■ **PROBLEM TO SOLVE**: Report back every line in the data that includes the string "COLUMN".
--------------------------------
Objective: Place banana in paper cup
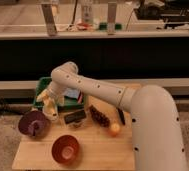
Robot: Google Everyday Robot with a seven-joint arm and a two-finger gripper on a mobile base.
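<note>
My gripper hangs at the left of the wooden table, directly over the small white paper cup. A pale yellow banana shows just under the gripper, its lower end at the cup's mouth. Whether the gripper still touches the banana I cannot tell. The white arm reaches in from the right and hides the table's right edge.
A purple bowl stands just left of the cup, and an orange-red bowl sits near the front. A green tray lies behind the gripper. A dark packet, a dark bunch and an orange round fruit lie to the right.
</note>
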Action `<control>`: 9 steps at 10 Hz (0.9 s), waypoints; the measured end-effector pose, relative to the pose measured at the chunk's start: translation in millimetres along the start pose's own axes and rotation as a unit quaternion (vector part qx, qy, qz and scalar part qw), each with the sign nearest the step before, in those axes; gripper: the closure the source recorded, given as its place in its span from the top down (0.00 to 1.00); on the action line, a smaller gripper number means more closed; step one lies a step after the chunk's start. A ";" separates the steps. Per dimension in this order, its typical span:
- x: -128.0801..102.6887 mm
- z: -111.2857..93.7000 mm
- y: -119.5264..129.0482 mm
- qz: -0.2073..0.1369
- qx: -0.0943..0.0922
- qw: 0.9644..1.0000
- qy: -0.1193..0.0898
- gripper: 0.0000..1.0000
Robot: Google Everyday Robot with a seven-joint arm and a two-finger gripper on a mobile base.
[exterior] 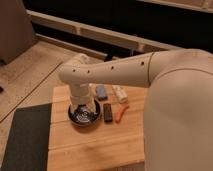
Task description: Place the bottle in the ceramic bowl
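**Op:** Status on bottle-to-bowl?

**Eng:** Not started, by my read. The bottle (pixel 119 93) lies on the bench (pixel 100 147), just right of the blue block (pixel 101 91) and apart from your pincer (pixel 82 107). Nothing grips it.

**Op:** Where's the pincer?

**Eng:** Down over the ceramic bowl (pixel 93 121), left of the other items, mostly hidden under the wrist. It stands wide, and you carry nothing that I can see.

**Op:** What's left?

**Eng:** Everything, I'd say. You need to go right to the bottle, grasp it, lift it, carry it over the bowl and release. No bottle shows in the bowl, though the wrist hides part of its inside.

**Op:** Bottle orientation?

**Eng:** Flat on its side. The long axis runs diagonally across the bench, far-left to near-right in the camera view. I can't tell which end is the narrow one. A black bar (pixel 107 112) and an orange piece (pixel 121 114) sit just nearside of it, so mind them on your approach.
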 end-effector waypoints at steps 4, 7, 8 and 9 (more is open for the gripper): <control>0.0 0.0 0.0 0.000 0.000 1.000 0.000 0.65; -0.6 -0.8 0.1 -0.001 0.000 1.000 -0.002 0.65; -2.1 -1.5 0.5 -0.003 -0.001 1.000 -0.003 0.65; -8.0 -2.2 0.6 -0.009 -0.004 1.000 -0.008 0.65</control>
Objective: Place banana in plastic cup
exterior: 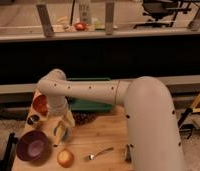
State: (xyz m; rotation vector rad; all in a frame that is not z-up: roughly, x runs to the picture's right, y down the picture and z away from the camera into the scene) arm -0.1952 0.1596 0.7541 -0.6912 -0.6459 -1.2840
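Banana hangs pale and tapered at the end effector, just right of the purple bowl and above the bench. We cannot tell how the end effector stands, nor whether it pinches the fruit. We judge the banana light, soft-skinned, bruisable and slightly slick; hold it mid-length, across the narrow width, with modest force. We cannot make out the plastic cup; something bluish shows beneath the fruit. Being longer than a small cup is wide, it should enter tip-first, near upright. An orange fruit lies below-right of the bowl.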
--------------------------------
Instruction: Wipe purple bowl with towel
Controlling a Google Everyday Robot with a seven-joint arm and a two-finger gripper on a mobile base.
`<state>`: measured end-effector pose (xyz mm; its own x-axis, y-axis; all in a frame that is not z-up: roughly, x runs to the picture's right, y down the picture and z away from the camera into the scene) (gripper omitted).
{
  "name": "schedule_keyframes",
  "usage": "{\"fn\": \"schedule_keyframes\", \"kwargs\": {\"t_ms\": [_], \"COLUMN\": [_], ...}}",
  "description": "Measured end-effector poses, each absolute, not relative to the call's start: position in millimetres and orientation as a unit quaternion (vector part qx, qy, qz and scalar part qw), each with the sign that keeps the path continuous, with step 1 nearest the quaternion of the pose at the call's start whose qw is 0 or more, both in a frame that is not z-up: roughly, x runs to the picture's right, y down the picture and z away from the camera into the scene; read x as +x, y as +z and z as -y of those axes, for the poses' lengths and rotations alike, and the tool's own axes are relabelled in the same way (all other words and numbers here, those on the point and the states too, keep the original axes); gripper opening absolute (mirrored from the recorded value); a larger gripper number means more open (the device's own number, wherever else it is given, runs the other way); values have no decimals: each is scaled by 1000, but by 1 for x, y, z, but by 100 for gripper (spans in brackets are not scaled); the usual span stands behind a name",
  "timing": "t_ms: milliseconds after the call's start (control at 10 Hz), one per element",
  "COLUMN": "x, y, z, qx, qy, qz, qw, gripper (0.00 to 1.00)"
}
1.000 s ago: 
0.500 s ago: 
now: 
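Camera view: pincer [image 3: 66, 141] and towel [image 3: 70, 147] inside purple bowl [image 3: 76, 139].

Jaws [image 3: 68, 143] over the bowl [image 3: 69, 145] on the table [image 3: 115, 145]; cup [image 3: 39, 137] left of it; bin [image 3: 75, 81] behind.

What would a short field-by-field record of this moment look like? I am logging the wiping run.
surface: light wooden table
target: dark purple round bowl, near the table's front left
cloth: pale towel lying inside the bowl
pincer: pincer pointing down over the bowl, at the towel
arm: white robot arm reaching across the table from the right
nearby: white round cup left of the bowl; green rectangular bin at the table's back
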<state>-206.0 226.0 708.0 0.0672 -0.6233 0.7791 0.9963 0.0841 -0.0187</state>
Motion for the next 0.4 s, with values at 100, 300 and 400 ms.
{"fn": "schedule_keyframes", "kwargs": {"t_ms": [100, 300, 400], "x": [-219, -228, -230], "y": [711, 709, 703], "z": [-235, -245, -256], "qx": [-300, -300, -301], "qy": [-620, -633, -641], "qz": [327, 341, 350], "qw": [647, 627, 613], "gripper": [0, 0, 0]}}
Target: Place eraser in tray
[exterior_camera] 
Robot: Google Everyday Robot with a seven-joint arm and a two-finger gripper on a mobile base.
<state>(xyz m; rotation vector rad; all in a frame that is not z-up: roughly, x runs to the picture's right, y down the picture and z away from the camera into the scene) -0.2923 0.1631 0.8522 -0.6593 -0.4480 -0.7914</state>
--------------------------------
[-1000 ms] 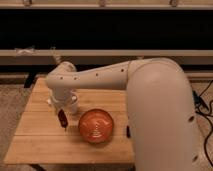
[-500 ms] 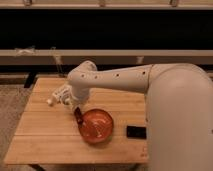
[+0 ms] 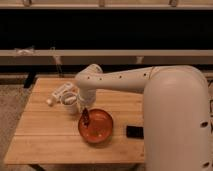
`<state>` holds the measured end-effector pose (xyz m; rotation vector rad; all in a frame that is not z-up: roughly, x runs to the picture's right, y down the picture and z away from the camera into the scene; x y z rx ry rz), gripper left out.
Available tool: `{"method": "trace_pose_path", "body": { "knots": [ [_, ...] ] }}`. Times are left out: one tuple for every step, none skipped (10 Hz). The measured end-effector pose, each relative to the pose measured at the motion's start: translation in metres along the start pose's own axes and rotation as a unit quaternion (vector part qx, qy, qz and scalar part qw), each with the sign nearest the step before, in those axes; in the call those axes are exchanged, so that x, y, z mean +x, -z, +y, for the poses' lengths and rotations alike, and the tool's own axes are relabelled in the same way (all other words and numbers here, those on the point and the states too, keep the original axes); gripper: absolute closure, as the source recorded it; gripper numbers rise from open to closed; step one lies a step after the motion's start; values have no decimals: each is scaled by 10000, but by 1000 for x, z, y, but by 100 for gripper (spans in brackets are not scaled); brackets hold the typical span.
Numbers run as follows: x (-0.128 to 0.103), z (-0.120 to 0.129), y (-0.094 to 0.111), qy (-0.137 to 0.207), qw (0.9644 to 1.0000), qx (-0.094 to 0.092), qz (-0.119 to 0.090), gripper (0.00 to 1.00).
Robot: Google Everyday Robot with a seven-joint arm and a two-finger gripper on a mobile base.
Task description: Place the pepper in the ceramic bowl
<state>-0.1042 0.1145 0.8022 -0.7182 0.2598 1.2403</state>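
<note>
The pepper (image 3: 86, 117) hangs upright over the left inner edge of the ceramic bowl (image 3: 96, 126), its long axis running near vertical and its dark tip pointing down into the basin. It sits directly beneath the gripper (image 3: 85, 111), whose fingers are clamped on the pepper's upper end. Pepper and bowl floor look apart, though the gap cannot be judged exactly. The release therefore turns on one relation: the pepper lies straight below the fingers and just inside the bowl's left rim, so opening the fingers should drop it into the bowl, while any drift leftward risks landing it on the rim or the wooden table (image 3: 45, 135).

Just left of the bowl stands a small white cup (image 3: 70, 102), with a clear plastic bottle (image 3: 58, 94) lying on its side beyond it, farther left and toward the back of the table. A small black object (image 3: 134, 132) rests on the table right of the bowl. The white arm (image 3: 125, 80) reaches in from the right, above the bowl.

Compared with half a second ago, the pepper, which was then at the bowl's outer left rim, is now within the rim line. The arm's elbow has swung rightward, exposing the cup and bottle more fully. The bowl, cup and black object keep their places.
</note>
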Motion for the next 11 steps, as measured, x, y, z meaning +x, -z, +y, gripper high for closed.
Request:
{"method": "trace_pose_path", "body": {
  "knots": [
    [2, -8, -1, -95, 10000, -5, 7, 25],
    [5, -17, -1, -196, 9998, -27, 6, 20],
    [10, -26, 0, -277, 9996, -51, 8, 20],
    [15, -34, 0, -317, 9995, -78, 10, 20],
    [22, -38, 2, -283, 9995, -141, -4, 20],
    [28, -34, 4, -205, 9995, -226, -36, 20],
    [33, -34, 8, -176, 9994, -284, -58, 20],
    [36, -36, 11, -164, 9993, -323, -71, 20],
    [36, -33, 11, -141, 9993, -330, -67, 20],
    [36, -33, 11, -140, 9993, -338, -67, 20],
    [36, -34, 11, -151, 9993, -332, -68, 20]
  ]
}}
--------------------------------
■ **ANSWER SPACE**:
  "usage": "{\"fn\": \"schedule_keyframes\", \"kwargs\": {\"t_ms\": [_], \"COLUMN\": [_], ...}}",
  "COLUMN": "x, y, z, qx, qy, qz, qw, gripper (0.00 to 1.00)"

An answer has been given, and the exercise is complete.